TO DO >>
When a line of the listing below has the string "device" in it, copy that line.

EXERCISE MATERIAL >>
^^^^^^^^

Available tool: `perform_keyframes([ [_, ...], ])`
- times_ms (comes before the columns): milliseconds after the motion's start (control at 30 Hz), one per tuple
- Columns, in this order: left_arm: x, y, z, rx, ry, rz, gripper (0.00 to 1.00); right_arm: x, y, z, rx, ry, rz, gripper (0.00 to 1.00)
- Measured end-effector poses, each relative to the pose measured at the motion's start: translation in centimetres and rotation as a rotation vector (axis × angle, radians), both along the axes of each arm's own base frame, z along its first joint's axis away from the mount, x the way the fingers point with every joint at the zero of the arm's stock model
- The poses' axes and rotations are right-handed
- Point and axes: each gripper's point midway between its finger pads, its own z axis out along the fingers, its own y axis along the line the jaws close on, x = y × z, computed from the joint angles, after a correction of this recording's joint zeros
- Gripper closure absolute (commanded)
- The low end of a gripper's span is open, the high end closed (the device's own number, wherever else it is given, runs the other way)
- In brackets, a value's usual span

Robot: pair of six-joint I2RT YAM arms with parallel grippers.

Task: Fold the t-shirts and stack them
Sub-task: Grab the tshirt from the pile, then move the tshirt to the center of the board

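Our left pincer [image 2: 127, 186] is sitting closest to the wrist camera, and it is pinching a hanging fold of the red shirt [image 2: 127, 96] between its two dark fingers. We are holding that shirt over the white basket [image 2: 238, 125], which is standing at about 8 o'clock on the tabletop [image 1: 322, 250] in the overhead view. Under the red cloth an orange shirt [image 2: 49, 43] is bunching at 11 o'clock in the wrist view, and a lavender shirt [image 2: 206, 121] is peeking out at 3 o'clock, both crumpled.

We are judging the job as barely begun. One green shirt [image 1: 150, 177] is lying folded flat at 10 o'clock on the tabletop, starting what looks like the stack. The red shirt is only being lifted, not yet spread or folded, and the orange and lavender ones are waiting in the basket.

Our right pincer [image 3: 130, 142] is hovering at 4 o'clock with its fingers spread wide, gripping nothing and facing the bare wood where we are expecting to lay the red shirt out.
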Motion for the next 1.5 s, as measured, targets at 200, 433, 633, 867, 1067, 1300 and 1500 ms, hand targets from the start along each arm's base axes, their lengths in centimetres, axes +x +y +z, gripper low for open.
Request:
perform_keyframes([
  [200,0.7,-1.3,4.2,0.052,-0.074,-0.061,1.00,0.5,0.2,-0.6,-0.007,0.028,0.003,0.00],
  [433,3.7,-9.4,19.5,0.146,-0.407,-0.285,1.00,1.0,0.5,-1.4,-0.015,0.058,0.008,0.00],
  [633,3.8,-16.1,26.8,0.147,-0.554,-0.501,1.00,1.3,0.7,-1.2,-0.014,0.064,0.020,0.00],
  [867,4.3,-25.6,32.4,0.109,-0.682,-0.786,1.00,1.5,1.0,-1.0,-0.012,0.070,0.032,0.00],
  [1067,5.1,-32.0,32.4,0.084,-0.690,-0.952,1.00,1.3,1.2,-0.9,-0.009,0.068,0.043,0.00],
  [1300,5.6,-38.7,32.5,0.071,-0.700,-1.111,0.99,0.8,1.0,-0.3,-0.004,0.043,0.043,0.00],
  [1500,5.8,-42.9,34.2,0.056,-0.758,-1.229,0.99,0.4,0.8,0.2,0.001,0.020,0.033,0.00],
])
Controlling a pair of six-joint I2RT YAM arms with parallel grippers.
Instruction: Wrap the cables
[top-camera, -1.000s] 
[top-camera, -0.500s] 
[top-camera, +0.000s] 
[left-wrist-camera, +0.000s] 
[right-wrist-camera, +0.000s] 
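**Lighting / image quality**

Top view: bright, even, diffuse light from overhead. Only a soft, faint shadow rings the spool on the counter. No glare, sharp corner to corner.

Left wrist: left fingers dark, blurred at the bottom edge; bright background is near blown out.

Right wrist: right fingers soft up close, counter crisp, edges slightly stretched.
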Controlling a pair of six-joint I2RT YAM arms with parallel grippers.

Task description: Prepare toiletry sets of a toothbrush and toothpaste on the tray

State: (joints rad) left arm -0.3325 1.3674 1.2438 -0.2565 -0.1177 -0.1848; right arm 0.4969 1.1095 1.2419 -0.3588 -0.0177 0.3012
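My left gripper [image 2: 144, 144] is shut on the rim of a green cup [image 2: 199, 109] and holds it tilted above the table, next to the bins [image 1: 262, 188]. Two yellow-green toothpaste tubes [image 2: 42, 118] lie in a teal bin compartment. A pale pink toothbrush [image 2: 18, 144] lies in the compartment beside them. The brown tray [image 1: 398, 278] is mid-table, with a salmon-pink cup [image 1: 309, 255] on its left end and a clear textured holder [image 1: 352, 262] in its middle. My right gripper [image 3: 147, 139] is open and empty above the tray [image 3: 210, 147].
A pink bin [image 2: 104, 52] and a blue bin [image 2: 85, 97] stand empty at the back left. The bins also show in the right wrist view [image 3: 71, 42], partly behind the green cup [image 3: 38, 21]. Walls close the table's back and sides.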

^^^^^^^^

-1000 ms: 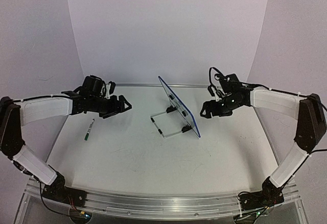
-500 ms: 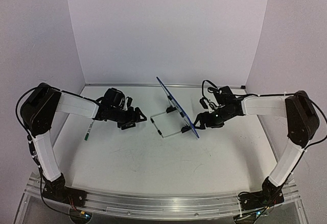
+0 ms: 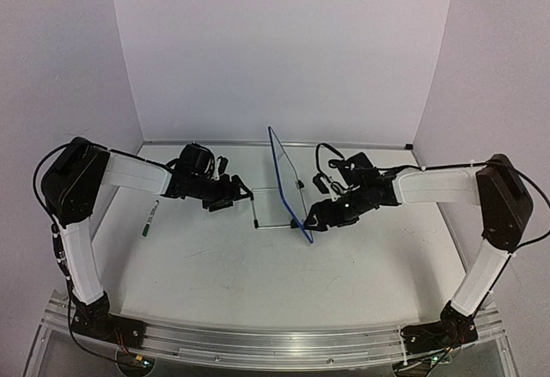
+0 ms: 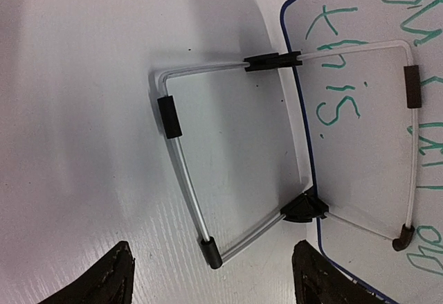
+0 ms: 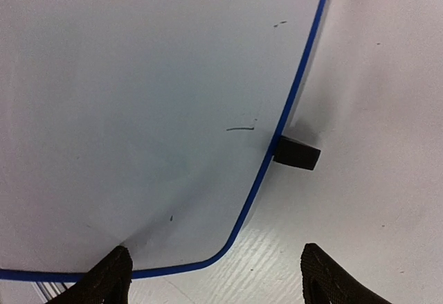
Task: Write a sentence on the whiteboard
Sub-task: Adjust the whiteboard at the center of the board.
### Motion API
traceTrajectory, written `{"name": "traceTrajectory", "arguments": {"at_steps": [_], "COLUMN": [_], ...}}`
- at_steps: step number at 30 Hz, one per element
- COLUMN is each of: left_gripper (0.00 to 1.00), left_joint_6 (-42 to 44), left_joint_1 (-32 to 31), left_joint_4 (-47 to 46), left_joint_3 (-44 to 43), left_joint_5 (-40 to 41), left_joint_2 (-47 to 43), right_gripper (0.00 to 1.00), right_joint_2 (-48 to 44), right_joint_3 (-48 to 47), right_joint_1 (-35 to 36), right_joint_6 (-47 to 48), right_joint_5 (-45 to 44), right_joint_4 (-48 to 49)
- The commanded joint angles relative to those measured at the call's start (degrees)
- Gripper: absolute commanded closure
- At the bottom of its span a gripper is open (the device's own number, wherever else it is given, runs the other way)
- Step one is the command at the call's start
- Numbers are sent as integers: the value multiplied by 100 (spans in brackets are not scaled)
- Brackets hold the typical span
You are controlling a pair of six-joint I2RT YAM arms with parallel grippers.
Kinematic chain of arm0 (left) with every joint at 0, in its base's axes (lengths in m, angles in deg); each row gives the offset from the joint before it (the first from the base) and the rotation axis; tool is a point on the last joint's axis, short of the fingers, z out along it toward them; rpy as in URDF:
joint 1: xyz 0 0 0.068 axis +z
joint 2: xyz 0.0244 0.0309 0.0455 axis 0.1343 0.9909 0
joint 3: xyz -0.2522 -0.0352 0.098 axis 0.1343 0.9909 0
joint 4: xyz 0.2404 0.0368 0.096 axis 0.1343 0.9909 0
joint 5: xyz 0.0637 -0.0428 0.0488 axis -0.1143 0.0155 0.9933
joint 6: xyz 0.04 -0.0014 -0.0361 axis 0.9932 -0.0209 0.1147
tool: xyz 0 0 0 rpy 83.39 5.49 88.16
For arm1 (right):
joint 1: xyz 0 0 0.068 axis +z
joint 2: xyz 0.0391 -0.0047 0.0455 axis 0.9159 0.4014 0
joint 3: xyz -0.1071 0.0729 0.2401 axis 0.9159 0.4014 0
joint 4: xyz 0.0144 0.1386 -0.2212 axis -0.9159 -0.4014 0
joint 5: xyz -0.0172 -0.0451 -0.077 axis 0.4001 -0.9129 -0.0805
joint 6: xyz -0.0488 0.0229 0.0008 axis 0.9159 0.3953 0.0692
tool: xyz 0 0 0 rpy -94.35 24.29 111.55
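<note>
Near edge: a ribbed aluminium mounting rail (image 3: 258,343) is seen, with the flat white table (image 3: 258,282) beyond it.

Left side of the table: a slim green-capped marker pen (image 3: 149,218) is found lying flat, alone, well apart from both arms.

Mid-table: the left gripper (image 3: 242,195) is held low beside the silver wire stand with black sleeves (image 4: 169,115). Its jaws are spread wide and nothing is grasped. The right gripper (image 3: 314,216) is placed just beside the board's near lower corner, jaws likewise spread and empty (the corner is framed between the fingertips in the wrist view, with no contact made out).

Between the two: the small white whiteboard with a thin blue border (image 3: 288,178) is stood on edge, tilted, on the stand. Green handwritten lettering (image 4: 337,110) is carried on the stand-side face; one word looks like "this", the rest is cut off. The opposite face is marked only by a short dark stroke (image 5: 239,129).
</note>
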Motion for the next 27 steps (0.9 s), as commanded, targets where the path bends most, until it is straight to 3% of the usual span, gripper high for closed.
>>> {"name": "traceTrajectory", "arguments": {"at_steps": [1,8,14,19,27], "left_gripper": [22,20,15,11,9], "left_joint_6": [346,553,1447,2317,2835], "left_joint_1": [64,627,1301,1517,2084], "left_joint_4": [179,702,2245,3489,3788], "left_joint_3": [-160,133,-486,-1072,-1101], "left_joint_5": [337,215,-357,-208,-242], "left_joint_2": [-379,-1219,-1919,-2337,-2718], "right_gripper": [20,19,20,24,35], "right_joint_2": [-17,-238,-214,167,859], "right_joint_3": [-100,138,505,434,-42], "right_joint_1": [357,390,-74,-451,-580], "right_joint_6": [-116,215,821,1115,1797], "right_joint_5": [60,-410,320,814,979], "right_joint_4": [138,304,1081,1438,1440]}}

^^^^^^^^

ANSWER SECTION >>
- The low end of a gripper's span is open, the high end closed (the device's own number, wherever else it is given, runs the other way)
- At the bottom of its span a gripper is open (the device's own number, wherever else it is given, runs the other way)

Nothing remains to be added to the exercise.